▶ **Description of the task**: The records are to be repeated exactly, and any images in them are to be dropped.

|---|

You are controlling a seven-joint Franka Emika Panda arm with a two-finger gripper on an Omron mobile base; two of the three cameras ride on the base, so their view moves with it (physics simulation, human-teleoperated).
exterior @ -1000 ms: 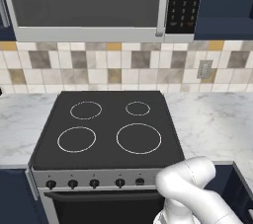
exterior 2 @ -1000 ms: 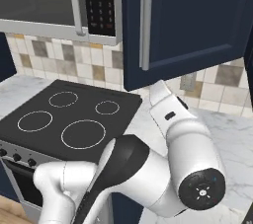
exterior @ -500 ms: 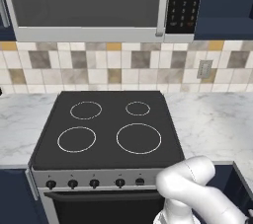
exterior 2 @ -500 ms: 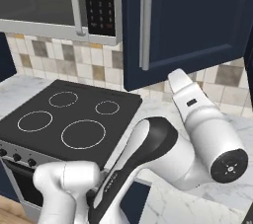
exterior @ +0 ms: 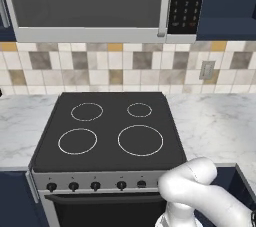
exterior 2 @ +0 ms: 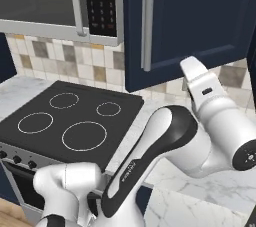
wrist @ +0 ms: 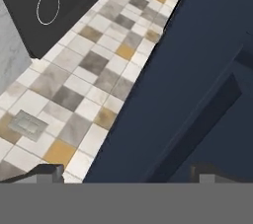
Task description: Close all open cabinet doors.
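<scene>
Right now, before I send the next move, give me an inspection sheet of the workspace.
Surface: marble counter either side of the black stove.
Job's things: navy cabinet door with silver bar handle, standing out from the tiled wall; swung open, as far as I can judge.
Clutter: nothing seen.
Grippers: gripper open, close below the door, holding nothing.
Cables: nothing seen.
Surroundings: microwave above the stove, wall outlet.

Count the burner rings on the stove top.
4. On the stove: back left, back right, front left, front right. Nothing covers the glass top, so none should be hidden.
</scene>
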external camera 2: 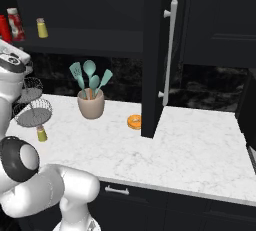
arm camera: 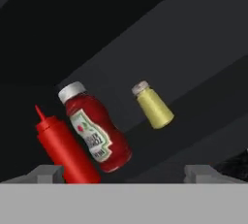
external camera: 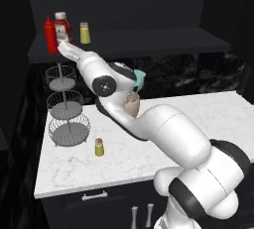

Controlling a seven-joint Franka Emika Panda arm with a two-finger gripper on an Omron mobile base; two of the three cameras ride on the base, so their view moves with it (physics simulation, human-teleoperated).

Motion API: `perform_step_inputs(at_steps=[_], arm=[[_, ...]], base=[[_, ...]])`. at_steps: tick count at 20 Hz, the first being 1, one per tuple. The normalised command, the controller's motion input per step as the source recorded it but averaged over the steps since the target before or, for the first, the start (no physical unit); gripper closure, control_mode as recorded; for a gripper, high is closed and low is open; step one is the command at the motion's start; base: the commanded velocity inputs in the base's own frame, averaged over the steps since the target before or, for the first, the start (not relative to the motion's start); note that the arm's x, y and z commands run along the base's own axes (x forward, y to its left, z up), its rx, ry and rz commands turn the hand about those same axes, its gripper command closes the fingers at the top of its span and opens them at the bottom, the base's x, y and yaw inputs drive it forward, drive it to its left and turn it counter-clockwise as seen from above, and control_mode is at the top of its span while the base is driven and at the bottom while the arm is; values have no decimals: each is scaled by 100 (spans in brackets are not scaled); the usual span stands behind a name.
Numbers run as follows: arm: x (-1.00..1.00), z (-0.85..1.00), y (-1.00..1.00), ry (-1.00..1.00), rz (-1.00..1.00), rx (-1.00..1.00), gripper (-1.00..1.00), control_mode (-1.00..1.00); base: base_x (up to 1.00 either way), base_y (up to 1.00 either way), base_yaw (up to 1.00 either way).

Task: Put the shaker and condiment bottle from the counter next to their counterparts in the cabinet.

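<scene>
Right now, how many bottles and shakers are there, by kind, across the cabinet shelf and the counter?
Slim red squeeze bottles: 1, on the shelf
Labelled white-capped red bottles: 1, on the shelf
Yellow shakers: 2, one on the shelf, one on the counter
Total: 4

On the cabinet [external camera: 149, 39] shelf, the condiment bottle [external camera: 50, 35] stands left of the ketchup bottle [external camera: 62, 26]; one shaker [external camera: 85, 33] stands right. The other shaker [external camera: 99, 147] sits on the counter [external camera: 198, 119].

Both base views look forward and down from behind the arm over the worktop [external camera: 149, 158], one from its left, one from its right, sharing the cabinet [external camera: 149, 39] shelf. The hand view sits close to that shelf, rolled sideways.
</scene>
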Motion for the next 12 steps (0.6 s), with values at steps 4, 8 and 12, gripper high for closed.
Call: perform_step_inputs(at_steps=[4, 8, 12], arm=[[-80, -11, -54, 1, -6, 26, -100, -100], [-100, -13, -47, 0, -6, 24, -100, -100], [-95, -14, -50, 4, -1, 22, -100, -100]], base=[[0, 0, 0], [0, 0, 0], [0, 0, 0]])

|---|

▶ **Your response**:
You are controlling a seven-joint Franka Emika Panda arm with a two-finger gripper on an Omron mobile base; two of the three cameras ride on the base, so their view moves with it (physics simulation, human-teleoperated).
exterior @ -1000 ms: 
exterior 2 @ -1000 ms: 
exterior @ -500 ms: 
exterior 2 @ -500 ms: 
exterior @ +0 ms: 
exterior 2 @ +0 ms: 
wrist @ +0 ms: 
Task description: Close all open cabinet doors.
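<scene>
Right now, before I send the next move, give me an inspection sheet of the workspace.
Surface: marble counter either side of the black stove.
Job's things: navy cabinet door with silver bar handle, standing out from the tiled wall; swung open, as far as I can judge.
Clutter: nothing seen.
Grippers: gripper open, close below the door, holding nothing.
Cables: nothing seen.
Surroundings: microwave above the stove, wall outlet.

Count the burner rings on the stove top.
4. On the stove: back left, back right, front left, front right. Nothing covers the glass top, so none should be hidden.
</scene>
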external camera 2: 
arm camera: 
external camera: 

Controlling a seven-joint Franka Emika Panda arm with a two-finger gripper on an Omron mobile base; two of the three cameras ride on the base, so their view moves with it (physics simulation, human-teleoperated).

Motion API: `perform_step_inputs(at_steps=[_], arm=[[_, ...]], base=[[_, ...]])`. at_steps: tick count at 20 Hz, the first being 1, one per tuple. The normalised command, the controller's motion input per step as the source recorded it but averaged over the steps since the target before or, for the first, the start (no physical unit); gripper closure, control_mode as recorded; for a gripper, high is closed and low is open; step one is the command at the motion's start; base: the commanded velocity inputs in the base's own frame, averaged over the steps since the target before or, for the first, the start (not relative to the motion's start); note that the arm's x, y and z commands run along the base's own axes (x forward, y to its left, z up), its rx, ry and rz commands turn the hand about those same axes, its gripper command closes the fingers at the top of its span and opens them at the bottom, the base's x, y and yaw inputs drive it forward, drive it to its left and turn it counter-clockwise as seen from above, and control_mode is at the top of its span while the base is driven and at the bottom while the arm is; values have no decimals: each is scaled by 100 (spans in brackets are not scaled); the usual span stands behind a name.
Numbers run as follows: arm: x (-1.00..1.00), z (-0.85..1.00), y (-1.00..1.00), ry (-1.00..1.00), rz (-1.00..1.00), rx (-1.00..1.00), gripper (-1.00..1.00), control_mode (-1.00..1.00); base: base_x (up to 1.00 either way), base_y (up to 1.00 either way), base_yaw (up to 1.00 either way).

Task: Put the shaker and condiment bottle from the counter next to their counterparts in the cabinet.

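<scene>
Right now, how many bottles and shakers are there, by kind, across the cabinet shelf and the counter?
Slim red squeeze bottles: 1, on the shelf
Labelled white-capped red bottles: 1, on the shelf
Yellow shakers: 2, one on the shelf, one on the counter
Total: 4

On the cabinet [external camera: 149, 39] shelf, the condiment bottle [external camera: 50, 35] stands left of the ketchup bottle [external camera: 62, 26]; one shaker [external camera: 85, 33] stands right. The other shaker [external camera: 99, 147] sits on the counter [external camera: 198, 119].

Both base views look forward and down from behind the arm over the worktop [external camera: 149, 158], one from its left, one from its right, sharing the cabinet [external camera: 149, 39] shelf. The hand view sits close to that shelf, rolled sideways.
</scene>
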Motion for the next 12 steps (0.6 s), with values at steps 4, 8 and 12, gripper high for closed.
Call: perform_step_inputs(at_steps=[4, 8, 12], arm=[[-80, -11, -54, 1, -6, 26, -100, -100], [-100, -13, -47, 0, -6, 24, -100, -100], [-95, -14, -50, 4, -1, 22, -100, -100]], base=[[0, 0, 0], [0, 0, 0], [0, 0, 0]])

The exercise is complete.